§ About this task: Omit all pictures, and print word for word only the lines from the one containing "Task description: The" through the end of the data.

§ Supplied material:
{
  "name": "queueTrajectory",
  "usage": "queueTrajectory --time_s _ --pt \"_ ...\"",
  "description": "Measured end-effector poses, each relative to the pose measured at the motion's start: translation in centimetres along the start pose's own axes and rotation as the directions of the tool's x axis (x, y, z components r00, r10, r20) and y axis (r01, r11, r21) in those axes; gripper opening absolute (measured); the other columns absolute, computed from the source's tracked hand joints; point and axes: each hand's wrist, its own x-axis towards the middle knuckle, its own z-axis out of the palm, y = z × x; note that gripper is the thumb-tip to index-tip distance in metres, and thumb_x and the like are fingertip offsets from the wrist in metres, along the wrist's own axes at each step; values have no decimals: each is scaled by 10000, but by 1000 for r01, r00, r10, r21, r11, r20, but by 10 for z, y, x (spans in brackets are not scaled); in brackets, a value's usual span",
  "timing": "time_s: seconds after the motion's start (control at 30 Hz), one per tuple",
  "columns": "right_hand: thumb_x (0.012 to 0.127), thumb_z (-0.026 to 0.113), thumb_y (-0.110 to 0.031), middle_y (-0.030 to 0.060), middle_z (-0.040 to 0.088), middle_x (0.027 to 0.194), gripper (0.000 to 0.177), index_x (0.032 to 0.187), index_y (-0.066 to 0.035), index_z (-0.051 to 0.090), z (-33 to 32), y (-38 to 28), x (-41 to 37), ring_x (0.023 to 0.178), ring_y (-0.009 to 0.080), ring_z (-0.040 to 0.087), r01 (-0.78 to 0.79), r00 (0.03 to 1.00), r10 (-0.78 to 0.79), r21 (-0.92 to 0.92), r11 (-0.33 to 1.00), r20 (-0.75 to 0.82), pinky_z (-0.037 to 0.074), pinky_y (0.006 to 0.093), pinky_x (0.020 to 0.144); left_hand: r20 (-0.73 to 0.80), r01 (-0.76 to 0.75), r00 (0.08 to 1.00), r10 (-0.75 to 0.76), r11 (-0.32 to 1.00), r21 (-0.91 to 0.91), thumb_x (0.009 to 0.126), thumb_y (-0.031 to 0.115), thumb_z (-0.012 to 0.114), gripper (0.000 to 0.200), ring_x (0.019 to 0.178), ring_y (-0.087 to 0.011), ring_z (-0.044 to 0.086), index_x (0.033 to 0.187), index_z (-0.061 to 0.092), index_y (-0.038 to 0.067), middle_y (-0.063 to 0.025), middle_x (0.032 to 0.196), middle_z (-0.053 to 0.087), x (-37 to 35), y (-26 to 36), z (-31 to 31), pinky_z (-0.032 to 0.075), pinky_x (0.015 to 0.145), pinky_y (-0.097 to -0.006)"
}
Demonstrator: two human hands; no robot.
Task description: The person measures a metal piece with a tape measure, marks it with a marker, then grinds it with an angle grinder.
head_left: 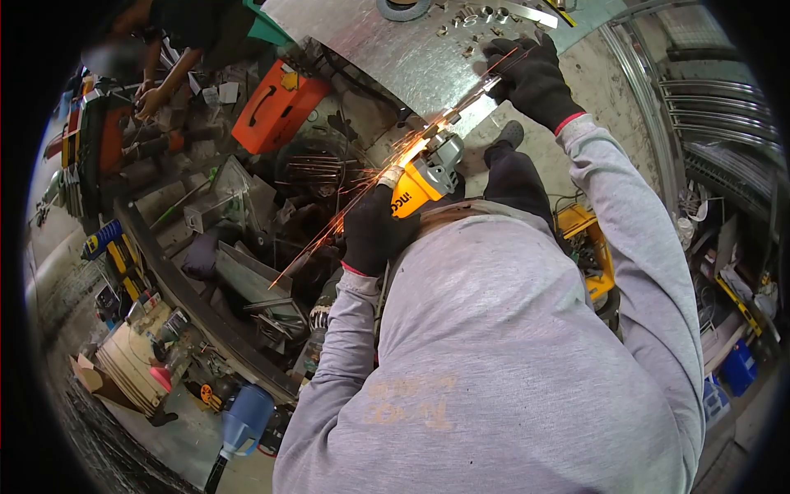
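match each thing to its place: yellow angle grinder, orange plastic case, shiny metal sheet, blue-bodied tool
Things
1. yellow angle grinder
2. orange plastic case
3. shiny metal sheet
4. blue-bodied tool

Places
a. at the bottom left of the view
b. under the black-gloved right hand
c. in the black-gloved left hand, throwing sparks
d. left of the sheet, among clutter

Pairs: 1-c, 2-d, 3-b, 4-a
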Motion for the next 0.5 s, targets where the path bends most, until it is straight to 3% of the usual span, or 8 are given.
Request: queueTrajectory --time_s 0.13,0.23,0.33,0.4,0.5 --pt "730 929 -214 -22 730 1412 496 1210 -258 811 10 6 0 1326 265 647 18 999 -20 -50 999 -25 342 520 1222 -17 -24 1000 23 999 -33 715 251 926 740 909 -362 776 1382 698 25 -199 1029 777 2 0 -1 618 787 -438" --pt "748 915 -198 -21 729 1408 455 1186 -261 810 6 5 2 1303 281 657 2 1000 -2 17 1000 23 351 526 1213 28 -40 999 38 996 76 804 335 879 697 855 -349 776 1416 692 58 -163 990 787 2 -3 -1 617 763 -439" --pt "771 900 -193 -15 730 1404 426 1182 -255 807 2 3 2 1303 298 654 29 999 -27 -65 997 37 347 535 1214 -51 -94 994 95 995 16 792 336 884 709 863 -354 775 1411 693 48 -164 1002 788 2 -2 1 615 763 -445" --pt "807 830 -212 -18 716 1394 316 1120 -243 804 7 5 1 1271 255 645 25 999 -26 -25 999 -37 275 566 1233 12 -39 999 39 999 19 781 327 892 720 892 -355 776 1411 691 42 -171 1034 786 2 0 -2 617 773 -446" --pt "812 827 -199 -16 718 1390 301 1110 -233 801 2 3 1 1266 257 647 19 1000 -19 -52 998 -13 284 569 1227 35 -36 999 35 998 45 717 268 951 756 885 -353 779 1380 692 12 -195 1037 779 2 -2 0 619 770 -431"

§ Completed exercise:
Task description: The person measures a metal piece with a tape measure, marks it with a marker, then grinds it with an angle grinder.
head_left: 
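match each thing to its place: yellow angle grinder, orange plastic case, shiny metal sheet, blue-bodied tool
Things
1. yellow angle grinder
2. orange plastic case
3. shiny metal sheet
4. blue-bodied tool

Places
a. at the bottom left of the view
b. under the black-gloved right hand
c. in the black-gloved left hand, throwing sparks
d. left of the sheet, among clutter

Pairs: 1-c, 2-d, 3-b, 4-a
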Motion for the next 0.5 s, targets where the path bends most, until it is straight to 3% of the usual span, or 8 are given.
Request: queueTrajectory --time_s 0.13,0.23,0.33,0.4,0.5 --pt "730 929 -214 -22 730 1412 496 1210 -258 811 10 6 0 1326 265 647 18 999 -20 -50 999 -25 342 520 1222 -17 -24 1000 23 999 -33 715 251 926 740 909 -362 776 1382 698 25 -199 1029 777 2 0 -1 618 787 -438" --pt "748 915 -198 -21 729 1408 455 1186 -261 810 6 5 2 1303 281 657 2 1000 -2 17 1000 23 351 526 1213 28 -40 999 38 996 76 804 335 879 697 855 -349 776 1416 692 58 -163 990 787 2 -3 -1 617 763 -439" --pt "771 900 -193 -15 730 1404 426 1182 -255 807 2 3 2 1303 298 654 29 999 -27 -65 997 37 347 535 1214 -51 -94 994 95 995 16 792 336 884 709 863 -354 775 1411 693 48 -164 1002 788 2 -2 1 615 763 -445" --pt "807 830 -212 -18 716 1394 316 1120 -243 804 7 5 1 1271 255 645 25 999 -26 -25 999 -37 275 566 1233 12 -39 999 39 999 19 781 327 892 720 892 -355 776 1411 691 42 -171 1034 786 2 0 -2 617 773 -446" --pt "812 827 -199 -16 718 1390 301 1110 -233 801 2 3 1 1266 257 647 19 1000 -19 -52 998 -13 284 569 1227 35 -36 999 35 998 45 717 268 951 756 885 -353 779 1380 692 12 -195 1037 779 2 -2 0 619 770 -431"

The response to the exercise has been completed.